Anything not in the table falls back to "en" so you never receive a null/missing language field.

app.post('/api/webhooks/blogshoot', async (req, res) => {
// 1. Always verify signature first (see Security section)
if (!verifySignature(req)) return res.status(401).end();
const { article, workspace } = req.body;
// 2. Route by article.language — this is your single source of truth
const language = article.language || 'en';
const market = article.target_market || workspace.default_market;
// 3. Direct to language-specific storage / collection / language tree
switch (language) {
case 'zh-CN':
await saveToCollection('articles_zh', { ...article, locale: 'zh-CN' });
break;
case 'ar':
// Right-to-left language — receiver may want to set dir="rtl"
await saveToCollection('articles_ar', { ...article, locale: 'ar', dir: 'rtl' });
break;
case 'ru':
await saveToCollection('articles_ru', { ...article, locale: 'ru' });
break;
case 'en':
default:
await saveToCollection('articles_en', { ...article, locale: 'en' });
}
res.status(200).json({ received: true, routed_to: language });
});

WPML uses its own internal language codes (zh-hans, pt-pt, etc.) — map BCP 47 to WPML codes when attaching a post to a language:

add_action('rest_api_init', function () {
register_rest_route('blogshoot/v1', '/webhook', [
'methods' => 'POST',
'callback' => function ($request) {
$data = $request->get_json_params();
$article = $data['article'];
// Create the post (in your default language first)
$post_id = wp_insert_post([
'post_title' => $article['title'],
'post_content' => $article['content']['html'],
'post_status' => 'publish',
'post_name' => $article['slug'], // slug is always ASCII / pinyin — safe for URLs
]);
// Map BCP 47 → WPML language code
$wpml_lang_map = [
'en' => 'en',
'zh-CN' => 'zh-hans',
'zh-TW' => 'zh-hant',
'ar' => 'ar',
'ru' => 'ru',
'ja' => 'ja',
'ko' => 'ko',
// ... add others as needed
];
$wpml_lang = $wpml_lang_map[$article['language']] ?? 'en';
// Tell WPML which language tree this post belongs to
do_action('wpml_set_element_language_details', [
'element_id' => $post_id,
'element_type' => 'post_post',
'trid' => null, // null = new translation group
'language_code' => $wpml_lang,
'source_language_code' => null, // null = original, not a translation
]);
return ['post_id' => $post_id, 'language' => $wpml_lang];
},
'permission_callback' => '__return_true',
]);
});

Polylang uses simpler codes (mostly en, zh_cn, ar — note underscore for region):

$polylang_lang_map = [
'en' => 'en',
'zh-CN' => 'zh_cn',
'zh-TW' => 'zh_tw',
'ar' => 'ar',
// ...
];
$polylang_lang = $polylang_lang_map[$article['language']] ?? 'en';
pll_set_post_language($post_id, $polylang_lang);

Why is the slug always ASCII / pinyin even for Chinese articles?
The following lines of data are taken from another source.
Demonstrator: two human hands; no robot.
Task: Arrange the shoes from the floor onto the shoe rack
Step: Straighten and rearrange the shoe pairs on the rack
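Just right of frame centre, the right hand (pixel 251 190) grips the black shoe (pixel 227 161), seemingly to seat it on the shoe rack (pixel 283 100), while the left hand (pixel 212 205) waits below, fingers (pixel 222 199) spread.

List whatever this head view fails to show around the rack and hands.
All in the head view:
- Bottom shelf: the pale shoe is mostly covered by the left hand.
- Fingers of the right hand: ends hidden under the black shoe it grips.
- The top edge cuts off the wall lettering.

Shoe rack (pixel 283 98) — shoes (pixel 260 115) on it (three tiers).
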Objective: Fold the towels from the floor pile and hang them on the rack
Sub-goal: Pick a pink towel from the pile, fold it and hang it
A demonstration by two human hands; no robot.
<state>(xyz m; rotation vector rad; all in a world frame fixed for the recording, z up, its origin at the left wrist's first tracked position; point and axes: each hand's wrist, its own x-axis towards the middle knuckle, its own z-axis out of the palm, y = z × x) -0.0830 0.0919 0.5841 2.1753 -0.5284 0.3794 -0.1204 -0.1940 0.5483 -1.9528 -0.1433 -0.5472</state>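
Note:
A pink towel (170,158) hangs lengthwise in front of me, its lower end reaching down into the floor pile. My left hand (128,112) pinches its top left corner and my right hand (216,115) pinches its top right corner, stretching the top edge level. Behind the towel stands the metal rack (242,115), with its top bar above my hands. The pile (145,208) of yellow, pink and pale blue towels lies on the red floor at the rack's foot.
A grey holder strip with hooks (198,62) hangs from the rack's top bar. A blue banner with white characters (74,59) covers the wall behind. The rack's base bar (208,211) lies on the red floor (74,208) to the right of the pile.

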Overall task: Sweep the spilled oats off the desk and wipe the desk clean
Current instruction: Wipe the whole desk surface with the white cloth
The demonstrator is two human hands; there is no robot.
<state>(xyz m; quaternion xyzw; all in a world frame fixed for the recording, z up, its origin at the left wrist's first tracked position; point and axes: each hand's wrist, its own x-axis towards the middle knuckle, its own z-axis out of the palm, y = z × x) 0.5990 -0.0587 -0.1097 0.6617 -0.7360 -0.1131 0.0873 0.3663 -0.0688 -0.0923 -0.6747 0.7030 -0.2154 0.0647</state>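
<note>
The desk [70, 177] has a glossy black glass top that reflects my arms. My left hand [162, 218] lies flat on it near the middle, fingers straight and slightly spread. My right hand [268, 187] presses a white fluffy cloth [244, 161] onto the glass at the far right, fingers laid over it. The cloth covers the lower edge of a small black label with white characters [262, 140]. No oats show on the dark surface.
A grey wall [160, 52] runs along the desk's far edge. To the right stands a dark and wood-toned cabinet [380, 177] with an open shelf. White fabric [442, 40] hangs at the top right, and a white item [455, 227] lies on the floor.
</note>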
Section titled “Why is the slug always ASCII / pinyin even for Chinese articles?”

article.slug is intentionally kept ASCII/English/pinyin form even when the article content is Chinese (e.g. foreign-trade-cms-guide-2026). This ensures:

  • URLs work across all CMS plugins (some choke on CJK characters in URLs)
  • Slugs are short and stable for sharing
  • No URL-encoding surprises (%E4%B8%AD%E6%96%87... is ugly and breaks copy-paste)

If you want CJK in your URLs, transform the slug yourself on the receiver side — but you’ll lose copy-paste safety.

Asking BlogShoot to discover keywords in a specific language

Section titled “Asking BlogShoot to discover keywords in a specific language”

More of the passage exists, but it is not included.